Observability System¶
Overview¶
Comprehensive observability with distributed tracing, metrics collection, and structured context logging. The system is implemented as a set of middleware components that plug into the apcore middleware pipeline, providing automatic per-module instrumentation. It includes an OpenTelemetry bridge for production tracing, Prometheus-format metrics export, and a standalone structured logger with trace context injection and sensitive field redaction.
Requirements¶
Tracing¶
- Provide a
Spandataclass capturing trace ID, span ID, parent span ID, name, timing, status, attributes, and events. - Implement
TracingMiddlewareusing stack-based span management incontext.datato correctly handle nested module-to-module calls. - Support four sampling strategies:
full(always export),proportional(random sampling at configurable rate),error_first(always export errors, proportional for successes), andoff(never export). - Inherit sampling decisions from parent spans in nested calls.
- Define a
SpanExporterprotocol with three implementations:StdoutExporter(JSON lines to stdout),InMemoryExporter(bounded in-memory collection for testing), andOTLPExporter(OpenTelemetry bridge). InMemoryExportermust be bounded (deque with configurable maxlen, default 10,000) to prevent unbounded memory growth.
Metrics¶
- Implement a
MetricsCollectorwith thread-safe counters and histograms (with configurable bucket boundaries). - Provide convenience methods for standard apcore metrics:
increment_calls(),increment_errors(),observe_duration(). - Support Prometheus text exposition format export via
export_prometheus(). - Implement
MetricsMiddlewarethat automatically records call counts (success/error), error codes, and execution duration for each module call. - Use stack-based timing in
context.datafor correct nested call support.
Structured Logging¶
- Implement
ContextLoggeras a standalone structured logger with JSON and text output formats. - Support log levels: trace, debug, info, warn, error, fatal.

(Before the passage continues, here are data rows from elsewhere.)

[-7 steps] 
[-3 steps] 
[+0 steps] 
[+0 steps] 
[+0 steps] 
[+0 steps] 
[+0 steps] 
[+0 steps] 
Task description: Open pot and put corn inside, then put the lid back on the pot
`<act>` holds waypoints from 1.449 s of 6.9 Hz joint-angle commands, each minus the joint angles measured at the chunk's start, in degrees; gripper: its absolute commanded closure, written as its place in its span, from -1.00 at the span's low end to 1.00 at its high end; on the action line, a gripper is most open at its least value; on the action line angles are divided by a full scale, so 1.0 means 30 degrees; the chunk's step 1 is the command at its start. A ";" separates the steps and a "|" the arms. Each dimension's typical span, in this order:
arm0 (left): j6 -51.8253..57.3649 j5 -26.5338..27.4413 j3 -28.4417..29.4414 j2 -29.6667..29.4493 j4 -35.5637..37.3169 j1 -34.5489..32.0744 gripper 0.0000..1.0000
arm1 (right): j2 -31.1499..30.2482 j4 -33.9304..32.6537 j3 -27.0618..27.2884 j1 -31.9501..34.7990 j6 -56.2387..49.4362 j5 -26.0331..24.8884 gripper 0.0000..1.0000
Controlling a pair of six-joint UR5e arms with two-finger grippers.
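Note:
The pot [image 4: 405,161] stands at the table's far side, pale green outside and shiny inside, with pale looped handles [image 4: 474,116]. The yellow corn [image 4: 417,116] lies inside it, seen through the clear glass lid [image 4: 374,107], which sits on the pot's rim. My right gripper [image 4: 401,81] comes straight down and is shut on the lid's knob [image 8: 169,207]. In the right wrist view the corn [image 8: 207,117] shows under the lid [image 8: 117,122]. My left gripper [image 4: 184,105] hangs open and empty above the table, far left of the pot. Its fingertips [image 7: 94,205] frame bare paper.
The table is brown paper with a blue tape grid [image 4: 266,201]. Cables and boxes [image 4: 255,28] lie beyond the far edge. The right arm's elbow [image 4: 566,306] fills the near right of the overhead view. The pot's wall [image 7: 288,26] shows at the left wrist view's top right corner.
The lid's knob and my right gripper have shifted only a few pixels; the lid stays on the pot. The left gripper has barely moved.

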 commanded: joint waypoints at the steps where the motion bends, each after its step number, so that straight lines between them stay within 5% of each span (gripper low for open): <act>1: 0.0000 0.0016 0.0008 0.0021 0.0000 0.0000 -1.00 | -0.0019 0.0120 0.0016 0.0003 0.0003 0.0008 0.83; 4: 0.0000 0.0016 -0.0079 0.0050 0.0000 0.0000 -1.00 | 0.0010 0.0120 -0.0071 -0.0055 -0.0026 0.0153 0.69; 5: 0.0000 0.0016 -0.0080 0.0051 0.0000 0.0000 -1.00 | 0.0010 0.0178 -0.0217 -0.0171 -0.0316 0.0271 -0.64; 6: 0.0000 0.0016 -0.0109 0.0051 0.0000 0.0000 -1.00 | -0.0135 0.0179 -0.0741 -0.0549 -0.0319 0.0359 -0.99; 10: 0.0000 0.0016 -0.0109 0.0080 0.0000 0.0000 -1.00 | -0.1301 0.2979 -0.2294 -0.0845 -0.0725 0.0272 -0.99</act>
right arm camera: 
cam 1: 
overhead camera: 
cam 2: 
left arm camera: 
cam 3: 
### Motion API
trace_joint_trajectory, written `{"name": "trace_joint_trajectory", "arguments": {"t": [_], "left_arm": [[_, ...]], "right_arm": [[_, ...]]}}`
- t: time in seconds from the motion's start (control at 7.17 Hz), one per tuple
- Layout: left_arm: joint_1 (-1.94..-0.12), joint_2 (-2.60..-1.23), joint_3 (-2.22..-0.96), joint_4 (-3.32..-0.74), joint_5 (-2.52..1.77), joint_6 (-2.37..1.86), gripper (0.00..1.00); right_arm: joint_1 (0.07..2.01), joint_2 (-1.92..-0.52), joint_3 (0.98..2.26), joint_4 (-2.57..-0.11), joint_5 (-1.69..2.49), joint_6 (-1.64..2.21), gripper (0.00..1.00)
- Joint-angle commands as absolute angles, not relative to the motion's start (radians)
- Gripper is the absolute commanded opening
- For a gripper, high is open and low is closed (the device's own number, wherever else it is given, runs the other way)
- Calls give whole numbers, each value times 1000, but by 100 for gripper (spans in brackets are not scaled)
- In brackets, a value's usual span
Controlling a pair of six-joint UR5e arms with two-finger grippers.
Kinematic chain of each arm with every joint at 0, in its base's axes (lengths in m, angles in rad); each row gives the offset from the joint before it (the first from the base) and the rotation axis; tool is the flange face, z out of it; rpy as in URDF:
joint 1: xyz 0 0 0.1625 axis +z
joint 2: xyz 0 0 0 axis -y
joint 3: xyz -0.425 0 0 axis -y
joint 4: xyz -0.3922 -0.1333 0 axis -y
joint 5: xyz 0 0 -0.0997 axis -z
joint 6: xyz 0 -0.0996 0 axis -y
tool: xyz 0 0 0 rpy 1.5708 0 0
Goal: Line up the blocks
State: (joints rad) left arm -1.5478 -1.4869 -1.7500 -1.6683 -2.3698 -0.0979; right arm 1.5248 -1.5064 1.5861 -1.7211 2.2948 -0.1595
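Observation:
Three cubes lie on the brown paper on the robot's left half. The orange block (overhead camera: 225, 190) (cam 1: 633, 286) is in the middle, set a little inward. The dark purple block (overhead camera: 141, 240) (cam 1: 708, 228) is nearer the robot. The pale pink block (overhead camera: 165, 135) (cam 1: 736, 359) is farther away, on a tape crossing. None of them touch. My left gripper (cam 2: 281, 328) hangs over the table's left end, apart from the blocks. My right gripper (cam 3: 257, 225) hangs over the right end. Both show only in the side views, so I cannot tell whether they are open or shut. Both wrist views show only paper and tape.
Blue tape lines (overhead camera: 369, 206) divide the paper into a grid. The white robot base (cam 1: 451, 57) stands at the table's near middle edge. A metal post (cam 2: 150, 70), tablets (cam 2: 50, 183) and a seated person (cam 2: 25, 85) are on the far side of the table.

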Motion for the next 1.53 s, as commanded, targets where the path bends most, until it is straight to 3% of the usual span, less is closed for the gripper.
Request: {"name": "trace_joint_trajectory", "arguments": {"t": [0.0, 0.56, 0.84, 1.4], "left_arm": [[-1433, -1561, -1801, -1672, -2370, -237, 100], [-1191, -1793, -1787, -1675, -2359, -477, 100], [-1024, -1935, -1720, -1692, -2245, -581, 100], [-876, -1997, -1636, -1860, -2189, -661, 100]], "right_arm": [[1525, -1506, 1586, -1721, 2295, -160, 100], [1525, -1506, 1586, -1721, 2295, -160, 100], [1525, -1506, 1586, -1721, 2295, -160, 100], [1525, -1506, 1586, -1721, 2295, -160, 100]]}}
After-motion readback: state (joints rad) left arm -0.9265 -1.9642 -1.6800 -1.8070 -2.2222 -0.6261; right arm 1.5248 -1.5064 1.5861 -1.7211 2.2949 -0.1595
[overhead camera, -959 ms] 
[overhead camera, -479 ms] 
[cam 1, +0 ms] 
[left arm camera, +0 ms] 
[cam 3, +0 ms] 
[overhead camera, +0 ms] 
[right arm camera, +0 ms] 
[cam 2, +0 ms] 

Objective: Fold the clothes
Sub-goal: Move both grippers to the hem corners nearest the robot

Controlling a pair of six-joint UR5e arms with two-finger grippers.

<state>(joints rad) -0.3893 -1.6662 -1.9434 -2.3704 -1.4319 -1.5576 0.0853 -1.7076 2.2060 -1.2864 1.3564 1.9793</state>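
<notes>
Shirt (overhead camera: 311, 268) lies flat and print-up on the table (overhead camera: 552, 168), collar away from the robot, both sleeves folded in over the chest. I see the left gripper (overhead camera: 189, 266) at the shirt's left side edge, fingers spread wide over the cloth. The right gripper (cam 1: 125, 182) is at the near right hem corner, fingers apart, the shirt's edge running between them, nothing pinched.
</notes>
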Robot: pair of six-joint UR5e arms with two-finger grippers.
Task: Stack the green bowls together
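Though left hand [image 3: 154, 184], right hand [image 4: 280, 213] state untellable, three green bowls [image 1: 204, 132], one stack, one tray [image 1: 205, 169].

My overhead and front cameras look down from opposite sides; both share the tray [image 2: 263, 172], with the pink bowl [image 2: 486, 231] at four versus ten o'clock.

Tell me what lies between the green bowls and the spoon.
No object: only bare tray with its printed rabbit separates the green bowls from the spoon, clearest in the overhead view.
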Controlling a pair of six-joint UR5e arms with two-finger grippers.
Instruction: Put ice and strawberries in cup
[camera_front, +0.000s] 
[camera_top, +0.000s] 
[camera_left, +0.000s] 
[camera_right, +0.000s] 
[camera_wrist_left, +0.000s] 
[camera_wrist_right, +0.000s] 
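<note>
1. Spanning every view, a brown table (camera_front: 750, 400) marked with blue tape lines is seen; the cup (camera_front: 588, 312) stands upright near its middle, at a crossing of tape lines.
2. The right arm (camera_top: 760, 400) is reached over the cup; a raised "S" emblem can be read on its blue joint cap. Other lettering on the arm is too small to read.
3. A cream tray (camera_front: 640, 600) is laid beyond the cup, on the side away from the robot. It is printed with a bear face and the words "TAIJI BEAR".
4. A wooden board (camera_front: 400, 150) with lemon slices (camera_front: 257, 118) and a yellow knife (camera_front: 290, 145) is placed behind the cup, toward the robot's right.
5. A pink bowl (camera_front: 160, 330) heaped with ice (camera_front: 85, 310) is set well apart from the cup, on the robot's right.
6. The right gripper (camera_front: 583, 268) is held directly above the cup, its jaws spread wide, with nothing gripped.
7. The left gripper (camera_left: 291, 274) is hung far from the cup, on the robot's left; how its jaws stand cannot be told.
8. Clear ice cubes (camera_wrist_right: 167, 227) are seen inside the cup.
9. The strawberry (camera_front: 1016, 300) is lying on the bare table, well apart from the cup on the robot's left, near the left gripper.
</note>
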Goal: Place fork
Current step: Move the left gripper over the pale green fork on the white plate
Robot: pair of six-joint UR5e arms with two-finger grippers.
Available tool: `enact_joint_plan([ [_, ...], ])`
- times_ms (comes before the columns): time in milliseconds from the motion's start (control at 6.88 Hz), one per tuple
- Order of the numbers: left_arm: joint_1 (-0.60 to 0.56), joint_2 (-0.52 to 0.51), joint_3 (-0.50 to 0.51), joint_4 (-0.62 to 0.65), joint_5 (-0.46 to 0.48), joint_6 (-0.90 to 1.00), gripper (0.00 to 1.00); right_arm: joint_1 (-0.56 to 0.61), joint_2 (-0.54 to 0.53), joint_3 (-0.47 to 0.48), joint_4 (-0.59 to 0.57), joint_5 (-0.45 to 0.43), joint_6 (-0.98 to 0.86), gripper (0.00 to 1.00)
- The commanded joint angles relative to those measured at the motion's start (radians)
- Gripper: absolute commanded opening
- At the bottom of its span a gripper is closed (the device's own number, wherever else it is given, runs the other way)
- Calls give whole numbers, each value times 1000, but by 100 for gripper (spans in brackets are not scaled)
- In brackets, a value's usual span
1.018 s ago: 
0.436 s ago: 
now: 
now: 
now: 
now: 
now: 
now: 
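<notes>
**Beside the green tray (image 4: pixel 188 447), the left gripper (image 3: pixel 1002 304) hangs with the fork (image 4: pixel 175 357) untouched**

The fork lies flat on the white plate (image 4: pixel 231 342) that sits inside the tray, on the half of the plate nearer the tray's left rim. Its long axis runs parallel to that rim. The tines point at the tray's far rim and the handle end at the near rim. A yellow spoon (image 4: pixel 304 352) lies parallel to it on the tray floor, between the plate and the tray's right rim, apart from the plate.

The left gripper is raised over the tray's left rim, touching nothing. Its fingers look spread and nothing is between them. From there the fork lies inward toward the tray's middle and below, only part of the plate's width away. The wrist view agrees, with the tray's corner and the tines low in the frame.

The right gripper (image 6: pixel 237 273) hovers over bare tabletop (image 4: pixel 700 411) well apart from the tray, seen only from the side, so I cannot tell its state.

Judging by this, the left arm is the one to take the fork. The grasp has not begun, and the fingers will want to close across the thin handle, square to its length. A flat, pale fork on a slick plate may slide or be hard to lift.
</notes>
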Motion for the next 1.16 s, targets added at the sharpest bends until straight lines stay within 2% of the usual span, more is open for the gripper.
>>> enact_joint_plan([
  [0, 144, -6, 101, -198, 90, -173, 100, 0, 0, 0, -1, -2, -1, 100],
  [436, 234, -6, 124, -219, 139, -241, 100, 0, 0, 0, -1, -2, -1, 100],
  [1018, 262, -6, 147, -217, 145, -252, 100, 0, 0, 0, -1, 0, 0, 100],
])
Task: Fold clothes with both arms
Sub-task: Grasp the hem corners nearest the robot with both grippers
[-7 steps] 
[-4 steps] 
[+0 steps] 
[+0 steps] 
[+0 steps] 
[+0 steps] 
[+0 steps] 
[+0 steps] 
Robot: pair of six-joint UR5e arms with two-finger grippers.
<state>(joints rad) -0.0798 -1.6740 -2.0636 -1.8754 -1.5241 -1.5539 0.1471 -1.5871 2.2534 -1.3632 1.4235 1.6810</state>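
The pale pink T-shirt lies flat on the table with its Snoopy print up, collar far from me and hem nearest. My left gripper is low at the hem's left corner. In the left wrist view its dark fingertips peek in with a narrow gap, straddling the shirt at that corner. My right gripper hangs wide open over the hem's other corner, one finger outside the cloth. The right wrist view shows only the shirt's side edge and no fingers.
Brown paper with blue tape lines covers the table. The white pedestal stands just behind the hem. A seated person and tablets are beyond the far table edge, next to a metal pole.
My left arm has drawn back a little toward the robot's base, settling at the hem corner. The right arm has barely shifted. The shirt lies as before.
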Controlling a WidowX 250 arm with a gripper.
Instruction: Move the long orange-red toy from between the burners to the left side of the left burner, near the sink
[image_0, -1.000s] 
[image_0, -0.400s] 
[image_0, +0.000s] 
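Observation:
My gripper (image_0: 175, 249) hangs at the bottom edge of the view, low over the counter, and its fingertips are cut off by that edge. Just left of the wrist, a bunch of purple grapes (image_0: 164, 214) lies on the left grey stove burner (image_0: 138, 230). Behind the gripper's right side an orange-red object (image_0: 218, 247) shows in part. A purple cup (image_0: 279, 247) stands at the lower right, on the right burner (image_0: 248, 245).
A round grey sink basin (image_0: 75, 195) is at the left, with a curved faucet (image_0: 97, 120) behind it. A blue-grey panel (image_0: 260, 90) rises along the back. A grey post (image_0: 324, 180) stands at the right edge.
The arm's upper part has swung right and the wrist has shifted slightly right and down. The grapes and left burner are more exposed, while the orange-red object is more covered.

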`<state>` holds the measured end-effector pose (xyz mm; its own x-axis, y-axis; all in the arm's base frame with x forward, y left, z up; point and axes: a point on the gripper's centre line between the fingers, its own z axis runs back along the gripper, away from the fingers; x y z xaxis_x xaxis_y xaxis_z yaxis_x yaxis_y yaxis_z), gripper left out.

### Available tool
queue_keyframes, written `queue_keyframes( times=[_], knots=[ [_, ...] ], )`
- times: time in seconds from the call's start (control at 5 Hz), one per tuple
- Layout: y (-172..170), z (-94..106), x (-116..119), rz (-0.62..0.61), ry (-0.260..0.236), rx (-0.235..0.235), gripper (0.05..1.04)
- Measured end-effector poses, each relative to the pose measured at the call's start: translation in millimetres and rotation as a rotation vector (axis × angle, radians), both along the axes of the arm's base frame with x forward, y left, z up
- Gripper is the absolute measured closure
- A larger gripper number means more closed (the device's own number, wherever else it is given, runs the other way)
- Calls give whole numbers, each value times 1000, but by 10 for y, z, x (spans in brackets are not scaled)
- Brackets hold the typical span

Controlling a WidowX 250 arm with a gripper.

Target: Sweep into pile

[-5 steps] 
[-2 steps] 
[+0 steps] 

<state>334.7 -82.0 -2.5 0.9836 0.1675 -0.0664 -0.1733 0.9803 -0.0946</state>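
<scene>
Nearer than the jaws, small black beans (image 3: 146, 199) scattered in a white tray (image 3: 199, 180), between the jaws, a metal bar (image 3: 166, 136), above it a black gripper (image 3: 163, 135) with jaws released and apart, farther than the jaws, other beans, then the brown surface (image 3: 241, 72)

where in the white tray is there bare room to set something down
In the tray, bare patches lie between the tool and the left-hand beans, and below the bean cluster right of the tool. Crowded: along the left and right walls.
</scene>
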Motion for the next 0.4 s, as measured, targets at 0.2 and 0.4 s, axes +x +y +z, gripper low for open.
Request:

- Inject trace context (trace_id, module_id, caller_id) into every log entry.
- Automatically redact fields with
_secret_prefix whenredact_sensitive=True. - Provide
ContextLogger.from_context()factory for automatic context extraction. - Implement
ObsLoggingMiddlewareusingContextLoggerwith stack-based timing and configurable input/output logging.
Technical Design¶
Tracing Architecture¶
The tracing system uses a stack-based approach stored in context.data["_tracing_spans"]. This correctly handles nested module calls within the same trace:
TracingMiddleware.before("mod.a"):
Stack: [Span(mod.a)]
TracingMiddleware.before("mod.b"):
Stack: [Span(mod.a), Span(mod.b)]
Span(mod.b).parent_span_id = Span(mod.a).span_id
TracingMiddleware.after("mod.b"):
Pop Span(mod.b), export if sampled
Stack: [Span(mod.a)]
TracingMiddleware.after("mod.a"):
Pop Span(mod.a), export if sampled
Stack: []
Sampling Decision Flow¶
_should_sample(context):
1. Check context.data["_tracing_sampled"] -- if exists, inherit decision
2. If "full" strategy -> always True
3. If "off" strategy -> always False
4. If "proportional" or "error_first" -> random.random() < sampling_rate
5. Store decision in context.data for child spans to inherit
For error_first, the sampling decision only affects success spans. Error spans in on_error() are always exported regardless of the stored decision.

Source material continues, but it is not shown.